WebAssembly / reference-types

Proposal for adding basic reference types (anyref)
https://webassembly.github.io/reference-types/
Other
162 stars 40 forks source link

Make funcref not a subtype of anyref #69

Closed RossTate closed 4 years ago

RossTate commented 4 years ago

(This idea came up after yesterday's discussion about the GC extension. I have tried to describe it here in a self-contained matter, but let me know if there are any terms I forgot to define or motivations I forgot to provide.)

Having funcref be a subtype of anyref forces the two to have the same register-level representation. Yet there are good reasons why an engine might want to represent a function reference differently than an arbitrary reference. For example, function references might always be an assembly-code pointer paired with a module-instance pointer, effectively representing the assembly code compiled from a wasm module closed over the global state of the specific instance the function reference was created from. If so, it might make sense for an engine to use a fat pointer for a function reference. But if funcref is a subtype of anyref, and if it overall makes sense for arbitrary references to be implemented with normal-width pointers, then that forces function references to be implemented with normal-width pointers as well, causing an otherwise-avoidable additional memory-indirection in every indirect function call.

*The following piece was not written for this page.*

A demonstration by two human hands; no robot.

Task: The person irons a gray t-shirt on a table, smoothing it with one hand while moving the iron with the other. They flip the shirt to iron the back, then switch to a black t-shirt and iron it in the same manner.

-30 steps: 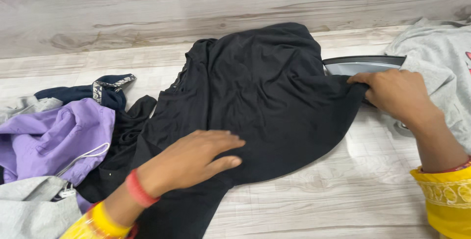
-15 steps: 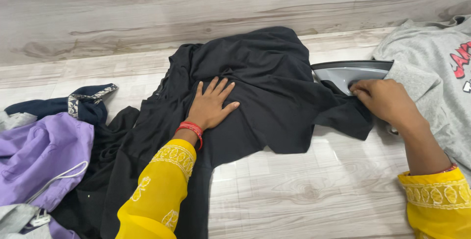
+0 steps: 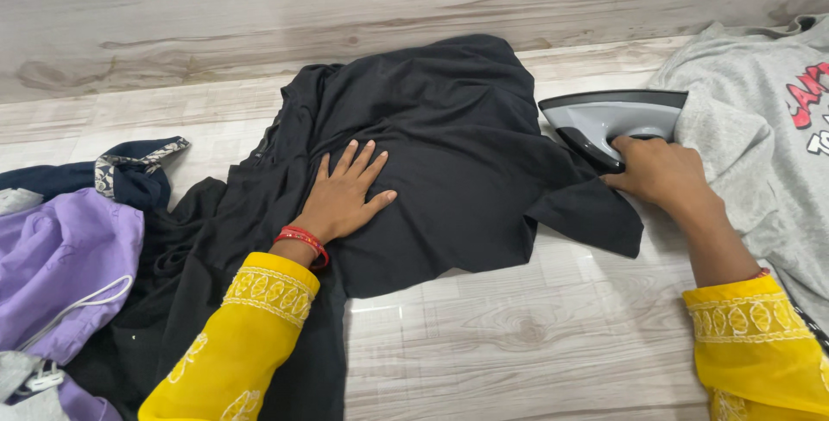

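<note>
The left hand lies flat, fingers spread and released, pressing the black garment to the wood-look floor. Just right of them, the right hand has its fingers clenched round the grey iron; pressing looks about to begin, calling for taut cloth.

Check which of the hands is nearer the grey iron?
Right. The right hand grips the grey iron at its handle, at the black garment's right edge. The left hand lies flat on the middle of the garment, well left of the iron.
</note>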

Regardless of the reason, by making funcref not a subtype of anyref, we give engines the flexibility to represent these two types differently (including the option to represent them the same). Instead of subtyping, we could have a convert instruction that could take a function reference and convert it into an anyref representation, or more generally could convert between "convertible" types. The only main benefit of subtyping over conversion in a low-level type system is its behavior with respect to variance, such as co/contravariance of function types, but I see no such application for funcref and anyref. And in the worst case, we could always making funcref a subtype of anyref later if such a compelling need arises.

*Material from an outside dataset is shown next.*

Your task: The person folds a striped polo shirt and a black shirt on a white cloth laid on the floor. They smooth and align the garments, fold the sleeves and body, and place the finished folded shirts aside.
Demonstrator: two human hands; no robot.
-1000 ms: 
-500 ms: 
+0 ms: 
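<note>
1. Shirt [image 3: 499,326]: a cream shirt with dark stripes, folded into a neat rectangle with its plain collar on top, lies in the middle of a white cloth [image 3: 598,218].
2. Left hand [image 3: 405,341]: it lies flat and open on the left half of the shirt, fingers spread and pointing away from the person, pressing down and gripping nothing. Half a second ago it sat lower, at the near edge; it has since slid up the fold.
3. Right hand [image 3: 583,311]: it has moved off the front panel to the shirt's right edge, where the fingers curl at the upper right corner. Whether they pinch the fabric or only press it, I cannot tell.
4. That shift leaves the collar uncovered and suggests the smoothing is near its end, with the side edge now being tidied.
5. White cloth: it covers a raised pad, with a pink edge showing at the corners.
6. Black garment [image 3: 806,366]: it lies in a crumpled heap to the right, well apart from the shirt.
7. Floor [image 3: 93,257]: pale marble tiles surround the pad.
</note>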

rossberg commented 4 years ago

To turn attention back to the question at hand, I'd summarise as follows.

If everything else was being equal, I would totally agree that cutting subtyping from this proposal would be the right move. But not everything else is equal (which is why we included it in the first place).

So the question boils down to one of cost vs benefit. And the costs of cutting it are concrete, both short-term and long-term. Inversely, the benefit is completely hypothetical, and achievable by other means.

lukewagner commented 4 years ago

@rossberg You haven't factored in "risk", viz., that we commit to some design choices now that we regret later. Until we've fully fleshed out (implemented, generated, widely understood) subtyping in more forms than funcref <: anyref, the risk is just as concrete as the costs.

RossTate commented 4 years ago

Following up on that point:

Inversely, the benefit is completely hypothetical, and achievable by other means.

To be fair, the benefits of the subtyping rules in contention are also completely hypothetical. Implicit in your evaluation has been an assumption that these subtyping rules will inevitably be adopted. I totally appreciate the philosophical principle behind this assumption, as I have been there myself. After all, every language designer aspires to a grand unifying principle for their creation.

But it is also the case that this principle inevitably clashes with performance. One of a designer's most significant and difficult decisions is how much they choose to compromise uniformity for the sake of efficiency. It would be quite surprising and amazing for WebAssembly to not face the same trade-off, given how much difference we all know something as small as a single bit can make. So, as nice as this principle is, what has surprised me is how little alternatives to top-anyref (meaning anyref is a supertype of all reference types) have been explored over the past three years so that we might understand the trade-offs inherent in this principle. It especially surprised me that this principle persisted even after the conception of Interface Types, which so emphatically embraces the notion that different modules will inevitably represent even the same kind of data differently. From what I can tell, this seems to have happened because of belief that this principle is necessary, not just one of many options, so let me briefly illustrate alternatives in places where last week assertions of this necessity seemed to be made.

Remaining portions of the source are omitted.